Activity: Exactly the lines below from the one with "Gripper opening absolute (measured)" up to and including the one with "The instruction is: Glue" make up the answer, with nothing else added.

Records from a data source
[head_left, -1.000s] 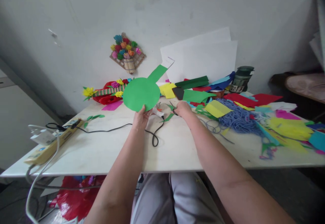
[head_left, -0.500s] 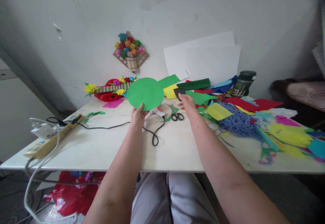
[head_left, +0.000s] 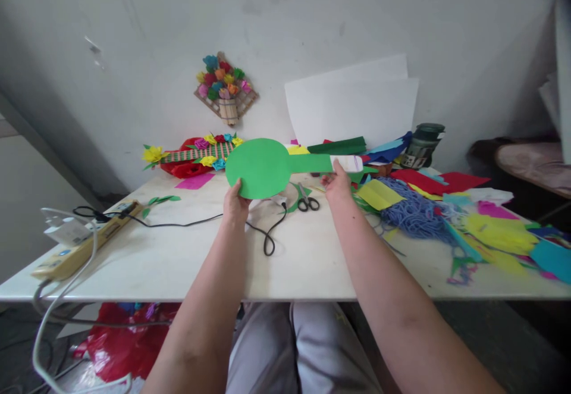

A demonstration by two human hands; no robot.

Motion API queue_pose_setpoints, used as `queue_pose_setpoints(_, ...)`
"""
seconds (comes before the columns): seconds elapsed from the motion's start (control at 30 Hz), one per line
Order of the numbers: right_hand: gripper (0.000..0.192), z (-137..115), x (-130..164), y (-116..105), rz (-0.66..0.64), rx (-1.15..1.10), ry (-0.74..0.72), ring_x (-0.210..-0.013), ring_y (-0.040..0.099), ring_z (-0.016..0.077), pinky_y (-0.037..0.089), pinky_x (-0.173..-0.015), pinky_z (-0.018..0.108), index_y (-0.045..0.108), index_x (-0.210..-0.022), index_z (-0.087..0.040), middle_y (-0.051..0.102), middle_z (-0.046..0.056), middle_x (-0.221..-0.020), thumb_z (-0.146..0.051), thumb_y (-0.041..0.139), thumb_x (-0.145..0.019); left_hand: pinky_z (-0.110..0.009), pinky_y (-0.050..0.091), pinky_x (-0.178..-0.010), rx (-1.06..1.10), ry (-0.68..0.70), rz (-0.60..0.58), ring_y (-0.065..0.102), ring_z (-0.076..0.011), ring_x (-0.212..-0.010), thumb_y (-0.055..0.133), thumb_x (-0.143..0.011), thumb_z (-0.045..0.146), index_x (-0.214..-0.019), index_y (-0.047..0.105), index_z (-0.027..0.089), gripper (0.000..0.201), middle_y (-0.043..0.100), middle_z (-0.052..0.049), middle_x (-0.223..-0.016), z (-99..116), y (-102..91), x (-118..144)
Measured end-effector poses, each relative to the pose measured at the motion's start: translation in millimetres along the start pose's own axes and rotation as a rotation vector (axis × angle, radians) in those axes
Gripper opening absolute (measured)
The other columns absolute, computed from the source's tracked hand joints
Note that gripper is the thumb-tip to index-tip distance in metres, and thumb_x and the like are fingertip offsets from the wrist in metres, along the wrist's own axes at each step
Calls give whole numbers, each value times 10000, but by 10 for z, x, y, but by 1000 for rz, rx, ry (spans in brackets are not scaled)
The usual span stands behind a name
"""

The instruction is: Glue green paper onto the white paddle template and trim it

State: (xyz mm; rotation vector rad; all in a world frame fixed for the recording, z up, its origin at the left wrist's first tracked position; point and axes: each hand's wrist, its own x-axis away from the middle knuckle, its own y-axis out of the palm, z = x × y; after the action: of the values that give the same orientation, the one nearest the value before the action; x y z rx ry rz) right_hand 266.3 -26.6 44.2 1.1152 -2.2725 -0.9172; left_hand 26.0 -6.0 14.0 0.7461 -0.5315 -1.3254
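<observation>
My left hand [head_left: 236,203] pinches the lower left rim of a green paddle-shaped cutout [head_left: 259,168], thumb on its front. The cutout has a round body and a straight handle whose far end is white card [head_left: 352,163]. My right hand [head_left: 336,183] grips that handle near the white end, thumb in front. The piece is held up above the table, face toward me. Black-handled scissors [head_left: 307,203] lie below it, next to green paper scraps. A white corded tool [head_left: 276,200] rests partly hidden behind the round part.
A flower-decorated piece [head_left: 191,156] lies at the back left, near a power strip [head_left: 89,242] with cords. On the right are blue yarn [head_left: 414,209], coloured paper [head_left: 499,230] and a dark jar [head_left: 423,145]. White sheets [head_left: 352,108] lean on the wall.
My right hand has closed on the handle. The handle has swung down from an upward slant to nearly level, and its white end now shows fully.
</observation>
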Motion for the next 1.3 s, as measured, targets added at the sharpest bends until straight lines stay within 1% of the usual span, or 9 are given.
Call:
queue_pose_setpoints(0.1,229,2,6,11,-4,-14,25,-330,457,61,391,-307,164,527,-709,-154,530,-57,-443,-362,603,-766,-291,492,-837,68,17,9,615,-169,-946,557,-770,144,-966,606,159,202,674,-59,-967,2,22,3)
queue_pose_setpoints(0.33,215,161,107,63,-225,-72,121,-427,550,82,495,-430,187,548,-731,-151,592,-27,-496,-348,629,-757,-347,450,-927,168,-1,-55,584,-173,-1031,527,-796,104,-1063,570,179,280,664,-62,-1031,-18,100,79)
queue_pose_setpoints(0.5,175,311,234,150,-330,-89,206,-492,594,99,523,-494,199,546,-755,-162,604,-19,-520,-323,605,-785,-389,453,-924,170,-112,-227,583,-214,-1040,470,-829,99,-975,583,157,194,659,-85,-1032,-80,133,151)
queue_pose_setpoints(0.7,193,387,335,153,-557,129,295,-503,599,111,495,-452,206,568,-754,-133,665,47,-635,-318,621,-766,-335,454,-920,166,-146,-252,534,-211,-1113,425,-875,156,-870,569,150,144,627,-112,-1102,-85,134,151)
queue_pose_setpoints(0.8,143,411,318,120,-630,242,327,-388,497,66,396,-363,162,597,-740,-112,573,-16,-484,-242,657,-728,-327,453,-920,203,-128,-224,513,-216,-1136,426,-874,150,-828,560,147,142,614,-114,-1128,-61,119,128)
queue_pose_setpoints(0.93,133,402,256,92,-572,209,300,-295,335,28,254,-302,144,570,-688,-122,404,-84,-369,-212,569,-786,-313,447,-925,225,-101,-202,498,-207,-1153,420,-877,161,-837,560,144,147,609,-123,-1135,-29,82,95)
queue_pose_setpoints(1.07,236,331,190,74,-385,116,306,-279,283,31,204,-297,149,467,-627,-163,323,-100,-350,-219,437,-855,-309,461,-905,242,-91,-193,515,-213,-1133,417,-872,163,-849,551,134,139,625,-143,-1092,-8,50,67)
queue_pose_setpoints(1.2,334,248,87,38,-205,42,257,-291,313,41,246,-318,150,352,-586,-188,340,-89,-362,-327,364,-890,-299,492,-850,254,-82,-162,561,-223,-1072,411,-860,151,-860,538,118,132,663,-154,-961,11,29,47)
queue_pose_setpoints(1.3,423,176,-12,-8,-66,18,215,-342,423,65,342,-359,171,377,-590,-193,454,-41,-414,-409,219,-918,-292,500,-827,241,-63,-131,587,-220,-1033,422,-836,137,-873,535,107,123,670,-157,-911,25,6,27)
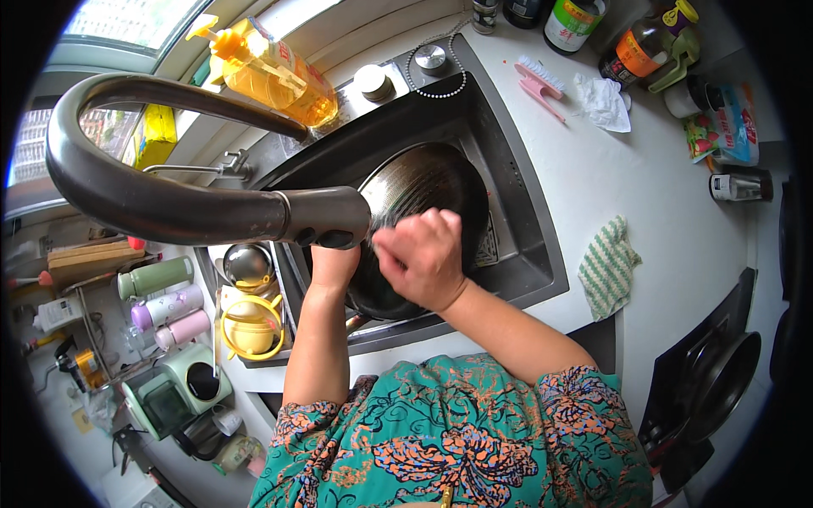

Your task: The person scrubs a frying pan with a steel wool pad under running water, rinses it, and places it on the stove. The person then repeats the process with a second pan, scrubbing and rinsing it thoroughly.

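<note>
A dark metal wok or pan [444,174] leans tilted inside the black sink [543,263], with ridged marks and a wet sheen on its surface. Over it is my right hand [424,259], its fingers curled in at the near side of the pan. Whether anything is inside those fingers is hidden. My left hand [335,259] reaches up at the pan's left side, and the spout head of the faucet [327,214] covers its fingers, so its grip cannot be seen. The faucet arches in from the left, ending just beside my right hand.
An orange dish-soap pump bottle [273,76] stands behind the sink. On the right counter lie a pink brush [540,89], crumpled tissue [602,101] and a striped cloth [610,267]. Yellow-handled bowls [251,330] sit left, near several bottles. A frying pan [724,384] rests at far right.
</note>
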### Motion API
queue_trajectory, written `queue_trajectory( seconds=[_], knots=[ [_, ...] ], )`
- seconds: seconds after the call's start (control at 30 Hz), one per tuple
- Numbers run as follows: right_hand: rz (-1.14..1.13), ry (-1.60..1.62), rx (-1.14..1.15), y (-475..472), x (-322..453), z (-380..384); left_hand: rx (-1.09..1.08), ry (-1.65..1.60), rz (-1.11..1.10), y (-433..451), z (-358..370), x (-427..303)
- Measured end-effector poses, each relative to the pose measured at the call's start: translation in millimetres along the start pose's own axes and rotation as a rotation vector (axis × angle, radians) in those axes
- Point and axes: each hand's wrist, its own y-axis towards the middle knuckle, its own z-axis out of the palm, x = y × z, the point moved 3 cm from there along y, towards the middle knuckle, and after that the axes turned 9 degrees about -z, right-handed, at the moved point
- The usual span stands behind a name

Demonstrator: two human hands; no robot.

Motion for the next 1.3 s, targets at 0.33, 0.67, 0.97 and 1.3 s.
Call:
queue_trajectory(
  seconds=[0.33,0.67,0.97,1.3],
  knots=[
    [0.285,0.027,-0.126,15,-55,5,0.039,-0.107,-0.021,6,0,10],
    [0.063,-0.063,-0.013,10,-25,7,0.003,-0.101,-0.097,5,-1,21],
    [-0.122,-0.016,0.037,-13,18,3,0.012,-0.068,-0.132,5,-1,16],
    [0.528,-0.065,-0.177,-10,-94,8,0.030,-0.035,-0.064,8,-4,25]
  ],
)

Exercise answer:
Gripper opening absolute (measured)
The other columns absolute, computed from the source's tracked hand joints
Note that gripper is the thumb-tip to index-tip distance in metres, and thumb_x and the like are fingertip offsets from the wrist in metres, along the wrist's own axes at each step
Calls give whole numbers, each value times 10000, but by 10 for z, x, y, but by 1000 for rz, rx, ry (spans in brackets are not scaled)
The usual span stands behind a name
"""

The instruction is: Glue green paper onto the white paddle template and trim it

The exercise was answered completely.